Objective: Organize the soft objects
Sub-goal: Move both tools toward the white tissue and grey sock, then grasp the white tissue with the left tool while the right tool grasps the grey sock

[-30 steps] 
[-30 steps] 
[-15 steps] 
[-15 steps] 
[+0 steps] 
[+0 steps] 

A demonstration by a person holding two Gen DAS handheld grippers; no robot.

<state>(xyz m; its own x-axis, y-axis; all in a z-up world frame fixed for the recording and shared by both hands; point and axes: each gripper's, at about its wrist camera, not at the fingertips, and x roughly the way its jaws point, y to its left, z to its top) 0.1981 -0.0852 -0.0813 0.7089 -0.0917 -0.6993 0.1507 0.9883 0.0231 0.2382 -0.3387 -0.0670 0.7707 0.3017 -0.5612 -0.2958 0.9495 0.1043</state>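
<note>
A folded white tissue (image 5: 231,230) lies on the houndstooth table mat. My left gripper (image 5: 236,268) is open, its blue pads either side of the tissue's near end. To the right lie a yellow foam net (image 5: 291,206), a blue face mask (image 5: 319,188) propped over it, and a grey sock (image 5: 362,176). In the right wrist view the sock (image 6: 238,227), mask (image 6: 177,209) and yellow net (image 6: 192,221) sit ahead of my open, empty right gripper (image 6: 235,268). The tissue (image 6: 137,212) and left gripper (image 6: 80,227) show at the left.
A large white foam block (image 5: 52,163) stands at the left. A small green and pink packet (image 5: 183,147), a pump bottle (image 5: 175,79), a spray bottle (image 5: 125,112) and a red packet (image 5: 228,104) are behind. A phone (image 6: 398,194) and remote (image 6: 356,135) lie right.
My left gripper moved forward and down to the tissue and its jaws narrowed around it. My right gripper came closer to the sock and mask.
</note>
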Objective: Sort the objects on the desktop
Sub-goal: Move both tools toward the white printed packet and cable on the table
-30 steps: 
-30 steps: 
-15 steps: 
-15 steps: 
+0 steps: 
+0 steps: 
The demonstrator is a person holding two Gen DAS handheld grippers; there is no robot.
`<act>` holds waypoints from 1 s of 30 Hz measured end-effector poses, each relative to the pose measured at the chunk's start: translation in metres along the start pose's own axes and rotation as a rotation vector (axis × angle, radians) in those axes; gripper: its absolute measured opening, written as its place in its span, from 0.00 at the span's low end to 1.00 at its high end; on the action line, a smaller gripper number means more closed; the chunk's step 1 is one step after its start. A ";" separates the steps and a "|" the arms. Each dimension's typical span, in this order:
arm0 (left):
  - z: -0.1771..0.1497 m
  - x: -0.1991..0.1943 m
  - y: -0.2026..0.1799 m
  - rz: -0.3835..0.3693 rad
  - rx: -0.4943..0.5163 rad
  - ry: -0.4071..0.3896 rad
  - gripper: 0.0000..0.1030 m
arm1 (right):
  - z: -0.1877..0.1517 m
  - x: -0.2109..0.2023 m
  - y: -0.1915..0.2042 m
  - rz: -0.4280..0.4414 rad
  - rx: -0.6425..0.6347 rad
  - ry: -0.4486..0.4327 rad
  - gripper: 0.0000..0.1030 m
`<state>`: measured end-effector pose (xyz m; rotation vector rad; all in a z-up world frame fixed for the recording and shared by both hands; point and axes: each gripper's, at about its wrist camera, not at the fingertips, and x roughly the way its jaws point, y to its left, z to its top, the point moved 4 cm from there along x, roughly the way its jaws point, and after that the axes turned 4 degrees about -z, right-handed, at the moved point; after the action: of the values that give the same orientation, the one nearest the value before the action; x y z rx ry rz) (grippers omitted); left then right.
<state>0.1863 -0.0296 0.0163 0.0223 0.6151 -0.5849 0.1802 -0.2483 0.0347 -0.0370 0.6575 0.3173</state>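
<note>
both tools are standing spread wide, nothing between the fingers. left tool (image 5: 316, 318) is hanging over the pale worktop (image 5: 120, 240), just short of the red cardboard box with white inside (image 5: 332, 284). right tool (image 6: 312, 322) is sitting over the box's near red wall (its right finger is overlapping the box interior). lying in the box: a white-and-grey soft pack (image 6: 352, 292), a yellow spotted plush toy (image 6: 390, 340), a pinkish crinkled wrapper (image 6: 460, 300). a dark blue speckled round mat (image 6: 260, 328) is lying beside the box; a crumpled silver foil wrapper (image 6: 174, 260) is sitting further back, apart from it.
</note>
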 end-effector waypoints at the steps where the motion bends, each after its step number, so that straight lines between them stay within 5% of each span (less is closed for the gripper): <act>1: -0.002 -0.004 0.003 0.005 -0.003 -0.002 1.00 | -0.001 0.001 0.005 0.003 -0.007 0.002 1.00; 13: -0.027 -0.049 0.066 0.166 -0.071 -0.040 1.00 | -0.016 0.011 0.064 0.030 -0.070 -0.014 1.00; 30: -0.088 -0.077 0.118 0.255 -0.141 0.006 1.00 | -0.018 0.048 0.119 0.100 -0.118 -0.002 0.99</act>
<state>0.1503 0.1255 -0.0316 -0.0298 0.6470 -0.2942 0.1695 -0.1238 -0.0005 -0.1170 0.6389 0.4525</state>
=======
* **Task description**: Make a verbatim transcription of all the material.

* **Task answer**:
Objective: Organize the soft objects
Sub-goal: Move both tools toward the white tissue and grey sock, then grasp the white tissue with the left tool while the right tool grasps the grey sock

[-30 steps] 
[-30 steps] 
[-15 steps] 
[-15 steps] 
[+0 steps] 
[+0 steps] 

A demonstration by a person holding two Gen DAS handheld grippers; no robot.

<state>(xyz m; its own x-axis, y-axis; all in a z-up world frame fixed for the recording and shared by both hands; point and axes: each gripper's, at about its wrist camera, not at the fingertips, and x roughly the way its jaws point, y to its left, z to its top) 0.1981 -0.0852 -0.0813 0.7089 -0.0917 -0.6993 0.1507 0.9883 0.0231 0.2382 -0.3387 -0.0670 0.7707 0.3017 -0.5612 -0.2958 0.9495 0.1043</state>
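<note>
A folded white tissue (image 5: 231,230) lies on the houndstooth table mat. My left gripper (image 5: 236,268) is open, its blue pads either side of the tissue's near end. To the right lie a yellow foam net (image 5: 291,206), a blue face mask (image 5: 319,188) propped over it, and a grey sock (image 5: 362,176). In the right wrist view the sock (image 6: 238,227), mask (image 6: 177,209) and yellow net (image 6: 192,221) sit ahead of my open, empty right gripper (image 6: 235,268). The tissue (image 6: 137,212) and left gripper (image 6: 80,227) show at the left.
A large white foam block (image 5: 52,163) stands at the left. A small green and pink packet (image 5: 183,147), a pump bottle (image 5: 175,79), a spray bottle (image 5: 125,112) and a red packet (image 5: 228,104) are behind. A phone (image 6: 398,194) and remote (image 6: 356,135) lie right.
My left gripper moved forward and down to the tissue and its jaws narrowed around it. My right gripper came closer to the sock and mask.
</note>
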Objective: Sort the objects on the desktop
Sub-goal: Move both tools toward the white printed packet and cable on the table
-30 steps: 
-30 steps: 
-15 steps: 
-15 steps: 
+0 steps: 
+0 steps: 
The demonstrator is a person holding two Gen DAS handheld grippers; there is no robot.
`<act>` holds waypoints from 1 s of 30 Hz measured end-effector poses, each relative to the pose measured at the chunk's start: translation in metres along the start pose's own axes and rotation as a rotation vector (axis × angle, radians) in those axes; gripper: its absolute measured opening, written as its place in its span, from 0.00 at the span's low end to 1.00 at its high end; on the action line, a smaller gripper number means more closed; the chunk's step 1 is one step after its start. A ";" separates the steps and a "|" the arms. Each dimension's typical span, in this order:
arm0 (left):
  - z: -0.1771..0.1497 m
  - x: -0.1991..0.1943 m
  - y: -0.2026..0.1799 m
  - rz: -0.3835..0.3693 rad
  - rx: -0.4943..0.5163 rad
  - ry: -0.4071..0.3896 rad
  - gripper: 0.0000..0.1030 m
arm1 (right):
  - z: -0.1877..0.1517 m
  - x: -0.2109..0.2023 m
  - y: -0.1915..0.2042 m
  - rz: -0.4280..0.4414 rad
  - rx: -0.6425..0.6347 rad
  - ry: -0.4486..0.4327 rad
  - gripper: 0.0000..0.1030 m
`<state>`: measured end-effector pose (xyz m; rotation vector rad; all in a z-up world frame fixed for the recording and shared by both hands; point and axes: each gripper's, at about its wrist camera, not at the fingertips, and x roughly the way its jaws point, y to its left, z to its top, the point moved 4 cm from there along x, roughly the way its jaws point, and after that the axes turned 4 degrees about -z, right-handed, at the moved point; after the action: of the values that give the same orientation, the one nearest the value before the action; x y z rx ry rz) (grippers omitted); left then right.
<state>0.1863 -0.0296 0.0163 0.0223 0.6151 -0.5849 0.1802 -0.2483 0.0347 -0.0370 0.6575 0.3173</state>
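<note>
both tools are standing spread wide, nothing between the fingers. left tool (image 5: 316, 318) is hanging over the pale worktop (image 5: 120, 240), just short of the red cardboard box with white inside (image 5: 332, 284). right tool (image 6: 312, 322) is sitting over the box's near red wall (its right finger is overlapping the box interior). lying in the box: a white-and-grey soft pack (image 6: 352, 292), a yellow spotted plush toy (image 6: 390, 340), a pinkish crinkled wrapper (image 6: 460, 300). a dark blue speckled round mat (image 6: 260, 328) is lying beside the box; a crumpled silver foil wrapper (image 6: 174, 260) is sitting further back, apart from it.
</note>
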 end-effector waypoints at the steps where the motion bends, each after its step number, so that straight lines between them stay within 5% of each span (less is closed for the gripper): <act>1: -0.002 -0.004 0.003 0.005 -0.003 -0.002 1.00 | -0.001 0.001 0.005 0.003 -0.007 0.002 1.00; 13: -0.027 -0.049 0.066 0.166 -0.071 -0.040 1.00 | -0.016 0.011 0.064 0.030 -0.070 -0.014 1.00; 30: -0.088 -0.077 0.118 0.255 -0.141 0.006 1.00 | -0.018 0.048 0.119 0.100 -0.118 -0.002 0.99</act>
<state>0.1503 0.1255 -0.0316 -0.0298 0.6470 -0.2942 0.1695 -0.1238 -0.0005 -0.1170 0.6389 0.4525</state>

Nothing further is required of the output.